In case someone else has a similar problem, I’ve come up with at least a solution that works, not necessarily the solution:
db.profiles.aggregate([
// Match only profiles with given location
{
"$match": {
"locations.adm1_id": "new-york"
}
},
// Unwind locations
{
"$unwind": "$locations"
},
// The unwinded working set might have profiles with non-relevant locations.

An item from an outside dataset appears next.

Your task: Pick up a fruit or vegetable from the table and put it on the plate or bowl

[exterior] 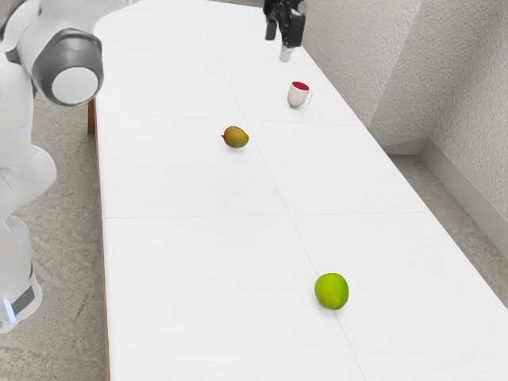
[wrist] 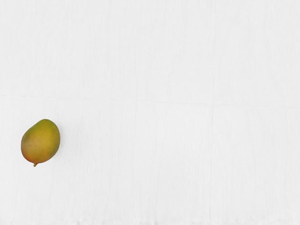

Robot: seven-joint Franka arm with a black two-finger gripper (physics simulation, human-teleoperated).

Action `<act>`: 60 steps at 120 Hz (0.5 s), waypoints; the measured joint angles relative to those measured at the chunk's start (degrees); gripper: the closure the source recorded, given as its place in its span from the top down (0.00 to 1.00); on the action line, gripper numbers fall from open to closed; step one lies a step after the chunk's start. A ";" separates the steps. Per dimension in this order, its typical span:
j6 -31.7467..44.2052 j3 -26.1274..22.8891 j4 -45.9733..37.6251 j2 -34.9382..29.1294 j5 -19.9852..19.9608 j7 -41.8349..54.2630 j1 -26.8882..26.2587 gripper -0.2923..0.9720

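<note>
Mug point(exterior: 298, 95), white with red interior, upright on table point(exterior: 175, 238), apart from mango point(exterior: 235, 137); claw point(exterior: 284, 52) aloft, grip unreadable

Orange-green mango point(exterior: 235, 137), bright green fruit point(exterior: 332, 290), white mug point(exterior: 298, 95) red inside.

The mango point(exterior: 235, 137) point(wrist: 40, 141) lies on its side on the table point(exterior: 175, 262). It is yellow-green with an orange-red blush and has a small stem nub at one end. It sits well apart from the gripper point(exterior: 286, 48), off to one side rather than under it. The green fruit point(exterior: 332, 290) is round and glossy (perhaps a lime or an apple). It rests farthest from the gripper, well beyond the mango. A white mug point(exterior: 299, 94) with a red inside stands upright, its handle toward the exterior view's right. It is nearest the gripper but not touching it.
</note>
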 joint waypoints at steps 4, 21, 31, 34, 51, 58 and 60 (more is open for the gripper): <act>0.35 -0.08 -2.49 0.32 0.03 0.16 0.15 0.77; 1.57 -0.12 -6.83 0.91 0.09 1.17 1.01 0.77; 2.01 -0.16 -10.40 1.67 -0.64 1.72 1.18 0.77; 2.22 -0.42 -11.10 2.50 -1.40 1.88 1.30 0.77; 3.38 -4.73 -12.51 6.35 -3.77 3.03 4.14 0.77; 5.54 -5.90 -14.27 7.19 -4.68 3.84 3.80 0.77; 6.45 -6.95 -15.39 7.10 -4.91 4.06 3.55 0.77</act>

// Match only unwinded profiles with given location.
{
"$match": {
"locations.adm1_id": "new-york"
}
},
// Sort profiles with highlighted location first, second order by
// orderKey-field, so that the next stage picks up the highlighted profile.
{
"$sort": {
"locations.highlight": -1,
"orderKey": 1
}
},
// Now we might have duplicates if a profile had two locations with same
// adm1_id, so group by _id, grabbing the `$first` values
{
"$group": {
"_id": "$_id",
"name": {
"$first": "$name"
},
"locations": {
"$first": "$locations"
},
"orderKey": {
"$first": "$orderKey"
}
}
},
// $group messes up the sort ordering, so we sort again!
{
"$sort": {
"locations.highlight": -1,
"orderKey": 1
}
},
// We want to skip & limit our results, but are also interested in the total amount of results.
{
"$facet": {
"paginatedResults": [
{
"$skip": 24 // skip whatever is needed
},
{
"$limit": 24 // limit to page size
},
// use project to make sure we only return safe fields,
// $group stage is optional and used only if adm1_id was provided.
{
"$project": {
"name": 1,
"locations": 1,
"orderKey": 1
}
}
],
// Get total count of result documents
"totalCount": [
{
"$count": "count"
}
]
}
}
]);
It is obviously slower than a plain .find() on the index, but a typical query within a collection of 5000 documents takes approx. ~12-20ms, or ~20-30ms, measured from the node client.
Any ideas how to achieve the same, but better and faster, are very much welcome. My aggregate-knowledge is very limited.